300 Euro pro Monat und Nase - solche Stipendien will die schwarz-gelbe Koalition bundesweit für maximal 125.000 Studenten vergeben. Die FDP, insbesondere Nordrhein-Westfalens Innovationsminister Andreas Pinkwart, drücken bei der Umsetzung aufs Tempo.
Von Nikolai Fichtner

Wenn es nach dem FDP-Vize geht, soll das neue Stipendienmodell bald kommen. "Die Hochschulen sollten zum Wintersemester 2010/11 loslegen können", sagte Andreas Pinkwart der Financial Times Deutschland (FTD). "Unser Ziel ist, dass bis spätestens 2015 die besten zehn Prozent der Studierenden ein Stipendium bekommen."

Damit konkretisiert Pinkwart den Beschluss der Koalitionsrunde vom Wochenende. Im Entwurf des Koalitionsvertrags ist die Rede von einem "mittelfristigen" Ausbau. Bislang bekommen nur zwei Prozent der rund 1,3 Millionen Studenten in Deutschland ein Stipendium, die meisten über die etablierten Begabtenförderungswerke. Die Koalitionäre rechnen nun mit einem schrittweisen Ausbau auf zehn Prozent, also rund 125.000 Stipendien.
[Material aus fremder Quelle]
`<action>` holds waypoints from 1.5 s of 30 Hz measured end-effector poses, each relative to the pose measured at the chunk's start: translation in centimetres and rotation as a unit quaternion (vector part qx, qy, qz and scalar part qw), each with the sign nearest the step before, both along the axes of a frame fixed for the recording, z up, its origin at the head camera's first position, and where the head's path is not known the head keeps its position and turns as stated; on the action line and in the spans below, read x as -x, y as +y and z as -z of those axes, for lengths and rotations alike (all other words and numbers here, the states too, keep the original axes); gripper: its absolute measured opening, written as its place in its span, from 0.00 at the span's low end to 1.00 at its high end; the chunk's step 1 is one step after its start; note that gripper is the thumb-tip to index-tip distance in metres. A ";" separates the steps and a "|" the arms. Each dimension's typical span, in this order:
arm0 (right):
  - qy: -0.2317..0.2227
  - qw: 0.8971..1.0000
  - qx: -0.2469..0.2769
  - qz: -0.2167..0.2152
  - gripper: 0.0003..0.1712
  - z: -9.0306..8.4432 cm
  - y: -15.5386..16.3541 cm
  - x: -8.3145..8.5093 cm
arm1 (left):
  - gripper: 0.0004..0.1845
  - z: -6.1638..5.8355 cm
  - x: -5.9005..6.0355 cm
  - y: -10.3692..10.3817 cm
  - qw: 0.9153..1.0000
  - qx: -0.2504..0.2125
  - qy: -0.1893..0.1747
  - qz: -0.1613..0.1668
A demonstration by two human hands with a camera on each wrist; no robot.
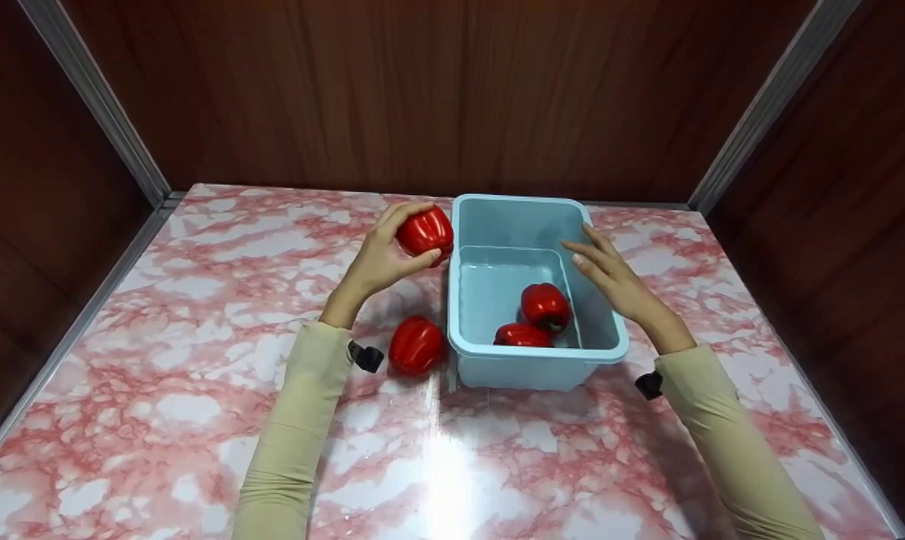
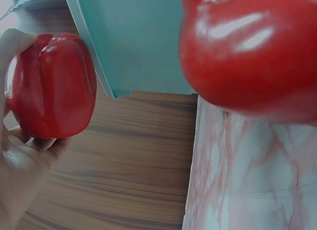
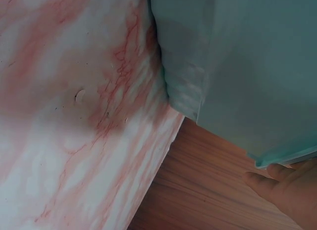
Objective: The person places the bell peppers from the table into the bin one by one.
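Note:
My left hand (image 1: 384, 253) grips a red bell pepper (image 1: 427, 231) just left of the light blue bin (image 1: 537, 351), near its far left side. In the left wrist view, fingers and thumb wrap round that bell pepper (image 2: 54, 86), close by the bin's wall. A second red bell pepper (image 1: 417, 346) lies on the table beside the bin, below my left wrist. Inside the bin are two more, one red bell pepper (image 1: 545, 306) whole in view and another (image 1: 523, 335) partly hidden by the near rim. Over the bin's right rim my right hand (image 1: 615, 279) hovers, fingers extended, holding nothing.
The table (image 1: 190, 409) has a red and white marbled top. Dark wood panels (image 1: 392, 97) stand behind it and at both sides, with grey metal strips (image 1: 107, 112) at the corners. The bin stands near the table's far edge.

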State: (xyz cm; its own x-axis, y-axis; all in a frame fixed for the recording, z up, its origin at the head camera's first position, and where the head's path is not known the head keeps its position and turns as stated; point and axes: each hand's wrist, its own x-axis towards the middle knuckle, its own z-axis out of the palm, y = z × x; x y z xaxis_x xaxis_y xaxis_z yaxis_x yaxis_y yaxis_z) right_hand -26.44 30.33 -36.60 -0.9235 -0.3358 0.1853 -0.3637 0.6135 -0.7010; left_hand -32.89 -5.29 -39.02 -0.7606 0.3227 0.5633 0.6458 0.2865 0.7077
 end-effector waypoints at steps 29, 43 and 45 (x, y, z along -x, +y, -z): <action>0.009 1.000 -0.005 0.011 0.28 2.1 1.3 1.6 | 0.34 -1.1 -0.5 0.5 1.000 -0.018 0.013 0.018; 0.010 1.000 -0.004 0.006 0.26 1.8 1.0 1.4 | 0.35 -2.2 -1.4 1.6 1.000 0.002 0.010 0.016; 0.010 1.000 -0.006 0.009 0.27 2.2 1.3 1.7 | 0.35 -1.5 -0.6 1.7 1.000 0.004 0.015 0.020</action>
State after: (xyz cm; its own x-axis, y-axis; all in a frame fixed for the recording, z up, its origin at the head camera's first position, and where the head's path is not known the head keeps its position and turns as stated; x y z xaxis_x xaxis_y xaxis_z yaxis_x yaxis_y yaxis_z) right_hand -28.16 31.61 -38.77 -0.9257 -0.3213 0.1996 -0.3661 0.6277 -0.6870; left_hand -32.34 -3.55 -37.54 -0.7300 0.3571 0.5828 0.6776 0.2662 0.6856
Das würde bedeuten, dass pro Jahr 20.000 Stipendien zusätzlich vergeben werden.

Die Ausgestaltung der neuen Stipendien in Höhe von 300 Euro steht bereits fest: Sie sollen laut Entwurf "ausschließlich nach Begabung einkommensunabhängig vergeben" und zur Hälfte von Unternehmen finanziert werden. "Vorbild ist unser Stipendienmodell in Nordrhein-Westfalen, das bereits seit diesem Wintersemester läuft", sagte Pinkwart. Dort organisieren die Hochschulen die Stipendienvergabe selbst.
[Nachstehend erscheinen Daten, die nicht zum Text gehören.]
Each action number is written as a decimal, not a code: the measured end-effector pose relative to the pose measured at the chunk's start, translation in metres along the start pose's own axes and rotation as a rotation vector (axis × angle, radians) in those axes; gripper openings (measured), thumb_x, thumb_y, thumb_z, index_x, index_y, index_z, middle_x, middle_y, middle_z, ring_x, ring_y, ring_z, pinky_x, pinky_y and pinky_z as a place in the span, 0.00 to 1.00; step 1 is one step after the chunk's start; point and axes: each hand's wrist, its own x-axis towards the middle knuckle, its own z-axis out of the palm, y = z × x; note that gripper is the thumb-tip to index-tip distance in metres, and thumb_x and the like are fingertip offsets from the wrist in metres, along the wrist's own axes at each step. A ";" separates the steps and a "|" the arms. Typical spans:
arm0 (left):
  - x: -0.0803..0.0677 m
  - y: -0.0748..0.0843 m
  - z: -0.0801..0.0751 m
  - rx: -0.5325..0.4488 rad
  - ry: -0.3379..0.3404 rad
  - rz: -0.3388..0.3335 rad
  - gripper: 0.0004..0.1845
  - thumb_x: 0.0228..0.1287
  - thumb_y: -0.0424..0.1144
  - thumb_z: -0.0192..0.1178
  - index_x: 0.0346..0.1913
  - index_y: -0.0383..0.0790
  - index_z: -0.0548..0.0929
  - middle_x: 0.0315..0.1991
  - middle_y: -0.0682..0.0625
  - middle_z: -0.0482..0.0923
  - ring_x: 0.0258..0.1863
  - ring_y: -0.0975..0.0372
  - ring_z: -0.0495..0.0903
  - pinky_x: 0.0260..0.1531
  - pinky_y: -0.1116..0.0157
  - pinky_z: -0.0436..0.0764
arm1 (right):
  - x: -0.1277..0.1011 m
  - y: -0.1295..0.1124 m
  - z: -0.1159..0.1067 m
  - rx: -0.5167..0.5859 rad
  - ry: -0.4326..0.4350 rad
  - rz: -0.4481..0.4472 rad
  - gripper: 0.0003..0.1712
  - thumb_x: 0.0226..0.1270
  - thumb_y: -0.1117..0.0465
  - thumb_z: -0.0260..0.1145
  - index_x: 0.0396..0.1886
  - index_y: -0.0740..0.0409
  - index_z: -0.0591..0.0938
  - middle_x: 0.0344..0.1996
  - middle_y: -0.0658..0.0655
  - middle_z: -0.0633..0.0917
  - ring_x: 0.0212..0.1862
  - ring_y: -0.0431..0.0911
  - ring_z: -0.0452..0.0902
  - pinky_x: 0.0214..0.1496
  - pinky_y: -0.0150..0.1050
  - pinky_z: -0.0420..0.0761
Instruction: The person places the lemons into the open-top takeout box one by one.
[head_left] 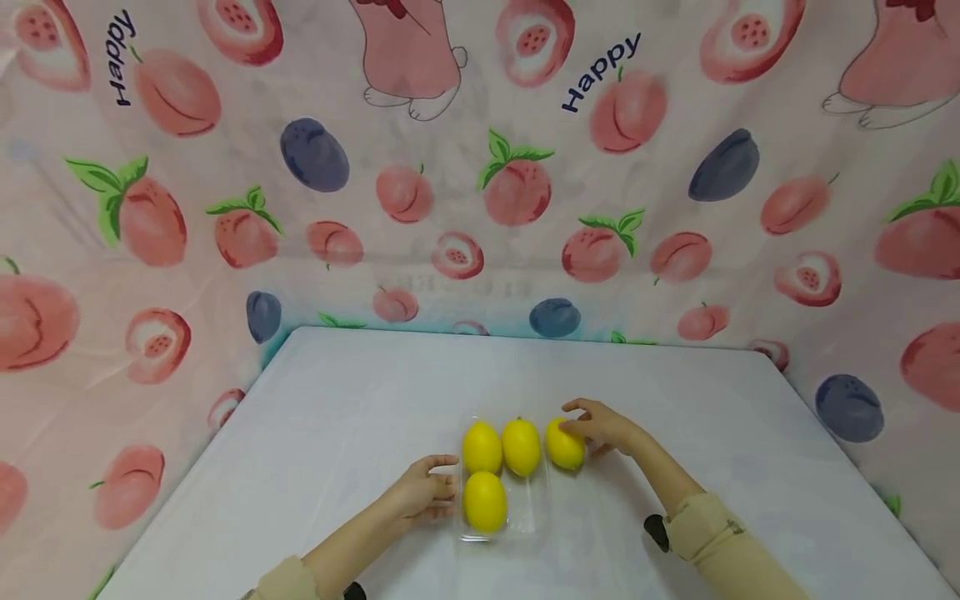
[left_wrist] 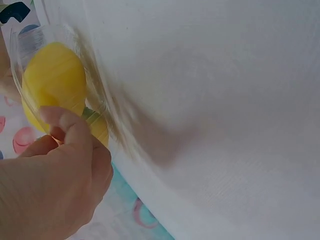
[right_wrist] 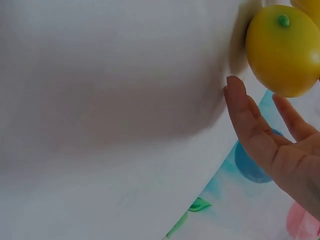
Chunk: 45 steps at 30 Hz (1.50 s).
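Note:
A clear plastic box on the white table holds three yellow lemons: a back left lemon, a back right lemon and a front left lemon. My left hand is at the box's left wall, its loosely bent fingers against the plastic. Just outside the right wall lies another lemon, with a green tip visible in the right wrist view. Around that lemon's right side my right hand spreads its fingers; a gap shows below the lemon in the right wrist view.
The white table extends on all sides of the box. Behind it and along the sides hangs a fruit-printed cloth. Dark pieces show at the cuffs, one by the right sleeve.

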 end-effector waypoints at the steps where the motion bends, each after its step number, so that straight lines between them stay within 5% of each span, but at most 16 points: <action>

"Die Koalition gibt damit ein Signal für eine neue Stipendienkultur in Deutschland", sagte Pinkwart. "Ich rechne mit einem großen Interesse seitens der Unternehmen und anderer privater Förderer." In Nordrhein-Westfalen haben Stiftungen, Verbände, Unternehmen und Private in einem ersten Testlauf im Frühjahr Mittel für 1400 Stipendien bereitgestellt. Der Mindestbeitrag beträgt 1800 Euro pro Jahr und wird von Bund und Ländern in gleicher Höhe aufgestockt. Als Gegenleistung dürfen die Unternehmen die Förderkriterien mitbestimmen. So fördert der Maschinenbauer Pleiger explizit einen Maschinenbauer und die Sparkasse Herne einen Studenten aus Herne.
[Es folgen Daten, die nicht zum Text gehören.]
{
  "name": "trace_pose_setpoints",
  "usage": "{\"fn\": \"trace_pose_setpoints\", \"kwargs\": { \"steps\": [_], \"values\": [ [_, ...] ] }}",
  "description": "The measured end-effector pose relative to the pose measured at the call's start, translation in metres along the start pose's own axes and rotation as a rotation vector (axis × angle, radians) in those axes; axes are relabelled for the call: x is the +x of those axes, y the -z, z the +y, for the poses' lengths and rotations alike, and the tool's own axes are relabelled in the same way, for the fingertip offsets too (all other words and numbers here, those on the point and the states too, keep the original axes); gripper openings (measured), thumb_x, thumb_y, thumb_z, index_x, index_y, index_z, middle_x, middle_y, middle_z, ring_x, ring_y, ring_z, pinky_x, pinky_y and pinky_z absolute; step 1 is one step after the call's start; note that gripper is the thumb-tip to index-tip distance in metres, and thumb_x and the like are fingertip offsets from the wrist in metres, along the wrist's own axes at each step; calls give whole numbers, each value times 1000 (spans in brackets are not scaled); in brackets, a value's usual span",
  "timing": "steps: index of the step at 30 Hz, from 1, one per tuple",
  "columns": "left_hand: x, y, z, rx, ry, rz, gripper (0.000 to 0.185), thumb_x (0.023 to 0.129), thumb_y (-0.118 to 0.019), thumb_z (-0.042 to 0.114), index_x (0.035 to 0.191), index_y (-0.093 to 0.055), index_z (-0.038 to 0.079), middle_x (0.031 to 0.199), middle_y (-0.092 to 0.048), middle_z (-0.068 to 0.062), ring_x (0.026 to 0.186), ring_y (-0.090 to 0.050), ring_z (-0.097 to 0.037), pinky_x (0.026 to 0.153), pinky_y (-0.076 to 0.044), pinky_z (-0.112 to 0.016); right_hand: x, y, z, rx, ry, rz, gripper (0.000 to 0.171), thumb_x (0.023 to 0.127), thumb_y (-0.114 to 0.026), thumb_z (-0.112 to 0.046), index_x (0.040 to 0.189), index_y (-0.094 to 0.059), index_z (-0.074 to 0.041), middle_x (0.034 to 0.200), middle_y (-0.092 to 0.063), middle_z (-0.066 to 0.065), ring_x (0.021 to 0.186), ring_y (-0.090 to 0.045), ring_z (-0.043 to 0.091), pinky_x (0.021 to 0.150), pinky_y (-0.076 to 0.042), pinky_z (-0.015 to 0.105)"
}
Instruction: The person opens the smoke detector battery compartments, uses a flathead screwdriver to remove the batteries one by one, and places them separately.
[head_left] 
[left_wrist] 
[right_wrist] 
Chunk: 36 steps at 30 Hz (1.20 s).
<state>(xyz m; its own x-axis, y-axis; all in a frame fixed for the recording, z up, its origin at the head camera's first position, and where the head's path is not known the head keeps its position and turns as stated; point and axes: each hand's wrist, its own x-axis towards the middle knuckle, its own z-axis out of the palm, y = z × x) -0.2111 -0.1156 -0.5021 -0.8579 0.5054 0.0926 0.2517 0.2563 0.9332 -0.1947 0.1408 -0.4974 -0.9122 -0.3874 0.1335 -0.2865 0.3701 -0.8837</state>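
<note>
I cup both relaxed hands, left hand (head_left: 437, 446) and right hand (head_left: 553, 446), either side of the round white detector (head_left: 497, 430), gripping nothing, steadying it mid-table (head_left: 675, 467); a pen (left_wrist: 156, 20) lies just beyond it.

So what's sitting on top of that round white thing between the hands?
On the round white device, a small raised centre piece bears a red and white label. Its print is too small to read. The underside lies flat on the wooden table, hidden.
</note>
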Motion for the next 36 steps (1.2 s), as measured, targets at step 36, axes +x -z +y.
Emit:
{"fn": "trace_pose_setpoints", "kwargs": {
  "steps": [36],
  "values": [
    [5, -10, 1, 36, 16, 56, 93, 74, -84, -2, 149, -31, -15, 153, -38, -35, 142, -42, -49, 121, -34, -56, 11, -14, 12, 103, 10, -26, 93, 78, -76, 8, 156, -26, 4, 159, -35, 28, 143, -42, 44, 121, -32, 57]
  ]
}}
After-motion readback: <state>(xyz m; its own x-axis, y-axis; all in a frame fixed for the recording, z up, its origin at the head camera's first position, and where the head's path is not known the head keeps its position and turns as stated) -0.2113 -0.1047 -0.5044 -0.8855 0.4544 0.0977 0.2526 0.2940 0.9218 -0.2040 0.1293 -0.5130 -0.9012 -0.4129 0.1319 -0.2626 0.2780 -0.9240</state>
Die Kosten für das bundesweite Modell betragen in der letzten Stufe 450 Millionen Euro. Die Hälfte davon kommt aus der Wirtschaft, die andere von Bund und Ländern. Das Deutsche Studentenwerk (DSW) begrüßte am Montag das neue Modell als "hervorragende Idee", forderte jedoch, gleichzeitig das Bafög auszubauen. "Wir brauchen beides, mehr Stipendien und mehr Bafög", sagte DSW-Präsident Rolf Dobischat. Im Entwurf des Koalitionsvertrags heißt es lediglich, man wolle das Bafög "sichern und weiterentwickeln".